Innovativer Stahl statt Beton
Bei dem Bau der neuen Neckarbrücke sprach generell aber auch ein weiterer Aspekt für den Einsatz von Grobblechen von Dillinger. Der Standort der Brücke liegt im Stuttgarter Heilquellenschutz-gebiet. Der Brückenneubau befindet sich in der Kernzone der durch artesisch gespanntes Mineralwasser unter sehr hohem Druck stehenden Gesteinsschichten. Die hier vorherrschenden natürlichen Druckverhältnisse durften durch den Bau nicht verändert werden, um so eine Verletzung der Dichtschicht und damit einhergehende Mineralwasser-Aufbrüche zu verhindern. Entsprechend hohe Restriktionen galt es bei den Bau- und Gründungsarbeiten zu beachten. Deshalb wurde das Längstragwerk auch anstelle von Beton mit Stahl realisiert. Hierdurch konnte das Eigengewicht der Brücke um gut 20 Prozent reduziert werden, sodass deutlich weniger Lasten in den Baugrund abzuleiten waren.
Neuralgischer Mastkopfanschluss
Eine große Herausforderung für Konstruktion und Fertigung bedeutete die Befestigung der bis zu 250 Millimeter dicken Mastkopfbleche auf den Mastkopfplatten.
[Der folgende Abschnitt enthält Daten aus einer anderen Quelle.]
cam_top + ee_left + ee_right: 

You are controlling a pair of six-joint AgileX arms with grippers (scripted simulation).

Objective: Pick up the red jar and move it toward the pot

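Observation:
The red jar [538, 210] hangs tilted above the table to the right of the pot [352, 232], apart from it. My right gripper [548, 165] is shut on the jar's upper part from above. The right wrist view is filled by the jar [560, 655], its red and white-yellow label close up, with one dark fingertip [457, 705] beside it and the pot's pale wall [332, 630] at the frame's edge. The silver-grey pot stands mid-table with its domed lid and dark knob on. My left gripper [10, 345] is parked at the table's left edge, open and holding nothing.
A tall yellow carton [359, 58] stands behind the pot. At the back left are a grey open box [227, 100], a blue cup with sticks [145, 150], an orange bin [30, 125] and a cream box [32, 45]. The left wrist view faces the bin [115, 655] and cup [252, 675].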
Durch den Kraftfluss zwischen Segeln und Masten sind die Mastköpfe, an die beidseitig die Zügel anschließen, neuralgische Punkte. Blechdicke und der eingesetzte Feinkornbaustahl von Dillinger erforderten auch eine Sondergenehmigung der Deutschen Bahn, da deren Regelwerk nur eine maximale Blechdicke von 100 Millimetern erlaubt. Für die Experten von sbp galt es deshalb, die geforderte Ermüdungsfestigkeit dieser hochbelasteten Nähte anhand umfangreicher Struktur- und Kerbspannungsuntersuchungen an Volumen-FE-Modellen nachzuweisen. Für die schließlich auf dieser Basis kerbarm ausgeführte Schweißnaht mit Kontaktstoß wurden die Bleche zunächst auf fast 500 Grad vorgewärmt und während des komplexen Schweißvorgangs sorgsam vor Abkühlung geschützt.